What is needed: Examine each line of the data. Copy the line if it includes the word "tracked".

Supplied information:
+ + + + +

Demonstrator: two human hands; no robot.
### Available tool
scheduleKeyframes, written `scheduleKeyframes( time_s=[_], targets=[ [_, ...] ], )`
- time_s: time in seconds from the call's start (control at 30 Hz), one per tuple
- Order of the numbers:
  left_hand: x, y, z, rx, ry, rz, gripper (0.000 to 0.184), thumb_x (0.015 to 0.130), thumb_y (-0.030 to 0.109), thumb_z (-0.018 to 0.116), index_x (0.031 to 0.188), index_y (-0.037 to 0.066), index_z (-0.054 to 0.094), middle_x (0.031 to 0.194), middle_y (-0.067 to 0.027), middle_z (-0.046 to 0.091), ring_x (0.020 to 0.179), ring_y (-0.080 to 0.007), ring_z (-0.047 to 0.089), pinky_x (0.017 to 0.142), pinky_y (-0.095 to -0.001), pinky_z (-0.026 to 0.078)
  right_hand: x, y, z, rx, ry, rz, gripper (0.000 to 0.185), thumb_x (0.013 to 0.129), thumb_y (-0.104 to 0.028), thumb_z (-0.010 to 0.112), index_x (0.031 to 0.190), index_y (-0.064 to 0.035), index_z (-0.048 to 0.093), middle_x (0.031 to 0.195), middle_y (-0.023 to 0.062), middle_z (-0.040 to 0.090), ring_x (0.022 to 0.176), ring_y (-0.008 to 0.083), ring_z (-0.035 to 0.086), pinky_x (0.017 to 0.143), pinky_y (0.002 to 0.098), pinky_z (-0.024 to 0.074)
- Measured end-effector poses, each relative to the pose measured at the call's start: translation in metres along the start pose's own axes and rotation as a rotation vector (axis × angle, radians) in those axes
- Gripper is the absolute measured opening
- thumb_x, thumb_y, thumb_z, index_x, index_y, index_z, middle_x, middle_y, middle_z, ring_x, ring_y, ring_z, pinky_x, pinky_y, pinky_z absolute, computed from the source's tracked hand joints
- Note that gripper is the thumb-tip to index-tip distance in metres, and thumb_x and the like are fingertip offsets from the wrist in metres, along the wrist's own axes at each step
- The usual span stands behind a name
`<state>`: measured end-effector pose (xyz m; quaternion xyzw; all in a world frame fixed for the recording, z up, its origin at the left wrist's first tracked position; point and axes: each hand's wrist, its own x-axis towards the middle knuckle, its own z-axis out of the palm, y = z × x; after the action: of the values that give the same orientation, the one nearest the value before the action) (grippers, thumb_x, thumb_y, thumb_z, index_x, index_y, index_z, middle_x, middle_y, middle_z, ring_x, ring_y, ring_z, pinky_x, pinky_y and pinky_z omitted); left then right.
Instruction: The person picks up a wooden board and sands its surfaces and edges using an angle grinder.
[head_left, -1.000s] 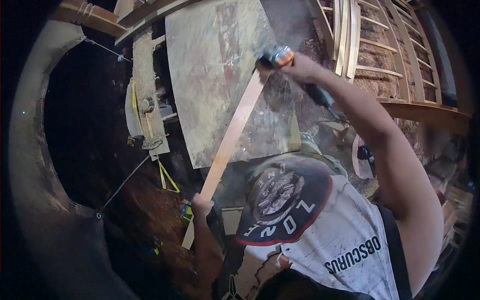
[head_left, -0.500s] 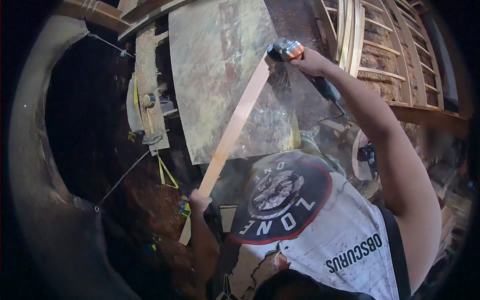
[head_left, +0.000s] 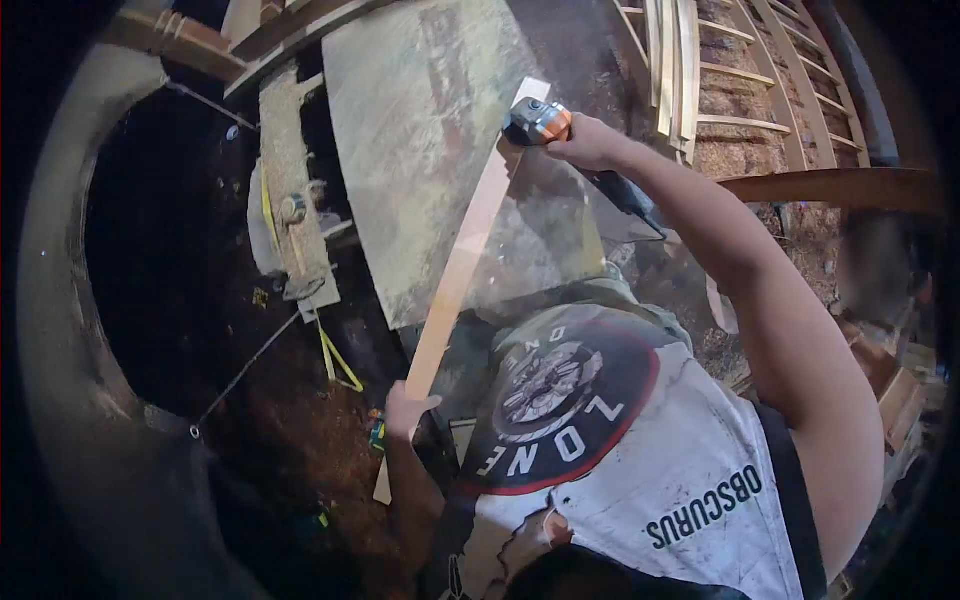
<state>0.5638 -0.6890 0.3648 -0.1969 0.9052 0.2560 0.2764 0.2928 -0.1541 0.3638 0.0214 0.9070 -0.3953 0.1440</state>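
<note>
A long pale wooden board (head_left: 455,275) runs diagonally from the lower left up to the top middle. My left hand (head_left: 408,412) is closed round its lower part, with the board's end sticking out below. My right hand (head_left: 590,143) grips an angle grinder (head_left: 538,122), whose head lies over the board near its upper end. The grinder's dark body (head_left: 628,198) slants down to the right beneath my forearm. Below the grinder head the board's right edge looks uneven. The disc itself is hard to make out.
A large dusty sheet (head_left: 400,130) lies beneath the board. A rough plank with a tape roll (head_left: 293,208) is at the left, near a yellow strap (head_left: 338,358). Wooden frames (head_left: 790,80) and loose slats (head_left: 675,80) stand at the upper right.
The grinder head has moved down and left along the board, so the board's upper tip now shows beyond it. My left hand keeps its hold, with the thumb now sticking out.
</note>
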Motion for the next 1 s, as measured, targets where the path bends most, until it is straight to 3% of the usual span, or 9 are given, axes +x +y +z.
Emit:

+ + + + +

Expected output:
- thumb_x, thumb_y, thumb_z, index_x, index_y, index_z, middle_x, middle_y, middle_z, ring_x, ring_y, ring_z, pinky_x, pinky_y, pinky_z absolute, computed from the source's tracked hand joints
`<state>`: measured end-effector pose (xyz m; quaternion xyzw; all in a world frame fixed for the recording, z up, its origin at the left wrist's first tracked position; point and axes: each hand's wrist, its own x-axis towards the middle knuckle, its own z-axis out of the palm, y = z × x; after the action: of the values that give the same orientation, the one nearest the value before the action) (grippers, thumb_x, thumb_y, thumb_z, index_x, index_y, index_z, middle_x, middle_y, middle_z, ring_x, ring_y, ring_z, pinky_x, pinky_y and pinky_z omitted); left then right.

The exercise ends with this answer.